DESCRIPTION OF THE TASK: Which lines below fall between the one containing "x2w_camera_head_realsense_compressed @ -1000" and the one containing "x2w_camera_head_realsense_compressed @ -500"? Repeat them exactly, counting both of those lines, and add nothing else.
┌──
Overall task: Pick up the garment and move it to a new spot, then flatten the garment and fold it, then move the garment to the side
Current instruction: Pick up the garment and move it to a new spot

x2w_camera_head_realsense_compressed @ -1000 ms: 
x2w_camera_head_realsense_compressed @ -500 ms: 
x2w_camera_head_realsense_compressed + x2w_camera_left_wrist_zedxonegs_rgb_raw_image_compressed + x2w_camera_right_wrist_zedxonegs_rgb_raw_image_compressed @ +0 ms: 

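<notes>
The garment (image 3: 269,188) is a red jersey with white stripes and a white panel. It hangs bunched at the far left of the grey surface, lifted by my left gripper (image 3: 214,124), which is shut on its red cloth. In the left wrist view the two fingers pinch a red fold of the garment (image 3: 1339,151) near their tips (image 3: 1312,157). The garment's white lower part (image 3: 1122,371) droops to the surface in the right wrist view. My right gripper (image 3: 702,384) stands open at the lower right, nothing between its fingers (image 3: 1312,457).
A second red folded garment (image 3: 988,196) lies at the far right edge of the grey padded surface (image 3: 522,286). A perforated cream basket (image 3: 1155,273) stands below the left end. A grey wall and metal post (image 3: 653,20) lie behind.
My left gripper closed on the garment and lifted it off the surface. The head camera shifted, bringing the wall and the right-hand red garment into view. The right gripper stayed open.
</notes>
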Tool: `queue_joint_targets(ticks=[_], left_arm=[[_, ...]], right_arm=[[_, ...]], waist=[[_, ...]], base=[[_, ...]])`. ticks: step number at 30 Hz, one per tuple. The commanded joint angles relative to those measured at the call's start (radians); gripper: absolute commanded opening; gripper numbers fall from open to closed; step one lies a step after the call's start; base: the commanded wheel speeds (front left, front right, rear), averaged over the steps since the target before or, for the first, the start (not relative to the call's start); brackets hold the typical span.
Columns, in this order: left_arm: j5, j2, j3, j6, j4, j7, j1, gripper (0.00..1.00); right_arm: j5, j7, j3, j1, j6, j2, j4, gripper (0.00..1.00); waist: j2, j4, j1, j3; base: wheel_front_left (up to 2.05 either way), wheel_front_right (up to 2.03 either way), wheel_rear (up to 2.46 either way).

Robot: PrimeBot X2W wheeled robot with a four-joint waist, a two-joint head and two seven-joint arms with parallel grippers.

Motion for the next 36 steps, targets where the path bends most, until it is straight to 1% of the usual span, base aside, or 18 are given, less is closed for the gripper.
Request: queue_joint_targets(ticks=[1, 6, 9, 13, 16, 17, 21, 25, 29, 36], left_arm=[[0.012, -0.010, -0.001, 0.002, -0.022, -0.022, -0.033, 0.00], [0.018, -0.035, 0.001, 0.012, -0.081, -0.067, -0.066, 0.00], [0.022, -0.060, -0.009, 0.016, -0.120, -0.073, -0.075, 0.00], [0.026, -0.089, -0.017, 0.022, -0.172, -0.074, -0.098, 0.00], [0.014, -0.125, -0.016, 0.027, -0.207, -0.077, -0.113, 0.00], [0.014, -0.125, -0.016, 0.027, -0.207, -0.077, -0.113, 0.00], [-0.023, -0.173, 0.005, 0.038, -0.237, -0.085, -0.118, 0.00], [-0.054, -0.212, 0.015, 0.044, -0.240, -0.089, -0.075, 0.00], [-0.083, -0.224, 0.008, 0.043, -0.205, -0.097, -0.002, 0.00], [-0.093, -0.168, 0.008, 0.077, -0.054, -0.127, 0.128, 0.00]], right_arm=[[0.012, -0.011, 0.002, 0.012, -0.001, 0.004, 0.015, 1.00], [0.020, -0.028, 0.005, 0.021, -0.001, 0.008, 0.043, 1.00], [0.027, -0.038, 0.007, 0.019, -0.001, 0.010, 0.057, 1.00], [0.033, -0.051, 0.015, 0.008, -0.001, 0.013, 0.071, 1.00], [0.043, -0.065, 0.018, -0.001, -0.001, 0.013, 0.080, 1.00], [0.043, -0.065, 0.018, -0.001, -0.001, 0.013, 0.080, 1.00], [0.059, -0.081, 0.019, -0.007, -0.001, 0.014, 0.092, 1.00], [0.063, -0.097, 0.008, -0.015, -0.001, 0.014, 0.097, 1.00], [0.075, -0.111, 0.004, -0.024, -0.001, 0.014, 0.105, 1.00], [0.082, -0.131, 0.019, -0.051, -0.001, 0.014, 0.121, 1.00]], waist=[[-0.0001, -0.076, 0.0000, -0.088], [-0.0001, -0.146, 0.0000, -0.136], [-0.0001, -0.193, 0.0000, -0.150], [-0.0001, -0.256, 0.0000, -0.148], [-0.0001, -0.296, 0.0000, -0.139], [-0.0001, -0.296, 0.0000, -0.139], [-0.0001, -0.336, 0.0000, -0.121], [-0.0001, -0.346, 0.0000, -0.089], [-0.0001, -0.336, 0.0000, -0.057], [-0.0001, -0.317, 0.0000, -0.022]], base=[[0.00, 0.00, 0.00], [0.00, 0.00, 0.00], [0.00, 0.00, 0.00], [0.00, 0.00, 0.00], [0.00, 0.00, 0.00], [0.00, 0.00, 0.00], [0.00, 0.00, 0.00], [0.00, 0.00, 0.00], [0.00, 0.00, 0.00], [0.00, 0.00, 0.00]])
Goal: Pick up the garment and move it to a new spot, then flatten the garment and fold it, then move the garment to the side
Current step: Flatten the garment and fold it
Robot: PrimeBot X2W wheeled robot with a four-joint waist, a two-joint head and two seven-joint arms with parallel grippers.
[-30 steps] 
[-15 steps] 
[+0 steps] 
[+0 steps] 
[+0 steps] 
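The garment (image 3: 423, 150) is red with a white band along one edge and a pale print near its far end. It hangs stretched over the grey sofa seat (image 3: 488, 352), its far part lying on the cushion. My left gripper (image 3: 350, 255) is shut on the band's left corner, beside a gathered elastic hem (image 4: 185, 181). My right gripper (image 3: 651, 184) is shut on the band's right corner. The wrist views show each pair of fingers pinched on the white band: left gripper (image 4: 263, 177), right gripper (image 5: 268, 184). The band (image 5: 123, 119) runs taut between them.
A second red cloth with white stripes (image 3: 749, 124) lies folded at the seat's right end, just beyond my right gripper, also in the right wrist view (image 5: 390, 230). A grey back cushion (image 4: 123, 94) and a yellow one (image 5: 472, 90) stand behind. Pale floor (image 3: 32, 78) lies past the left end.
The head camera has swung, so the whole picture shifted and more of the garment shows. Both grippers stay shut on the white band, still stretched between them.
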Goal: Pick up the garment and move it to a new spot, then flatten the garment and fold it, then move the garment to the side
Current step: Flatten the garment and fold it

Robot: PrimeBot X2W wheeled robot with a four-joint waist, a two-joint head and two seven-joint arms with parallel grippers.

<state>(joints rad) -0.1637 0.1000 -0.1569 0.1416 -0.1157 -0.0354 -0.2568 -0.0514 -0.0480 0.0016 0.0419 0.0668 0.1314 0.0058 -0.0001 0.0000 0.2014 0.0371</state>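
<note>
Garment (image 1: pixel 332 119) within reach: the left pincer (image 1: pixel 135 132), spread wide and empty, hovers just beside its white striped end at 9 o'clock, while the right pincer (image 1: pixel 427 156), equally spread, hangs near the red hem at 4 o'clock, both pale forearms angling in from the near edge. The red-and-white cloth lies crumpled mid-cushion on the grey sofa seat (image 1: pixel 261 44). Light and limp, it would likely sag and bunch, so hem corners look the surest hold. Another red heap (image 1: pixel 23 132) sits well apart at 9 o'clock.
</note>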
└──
TASK RESPONSE:
x2w_camera_head_realsense_compressed @ -1000 ms: 
x2w_camera_head_realsense_compressed @ -500 ms: 

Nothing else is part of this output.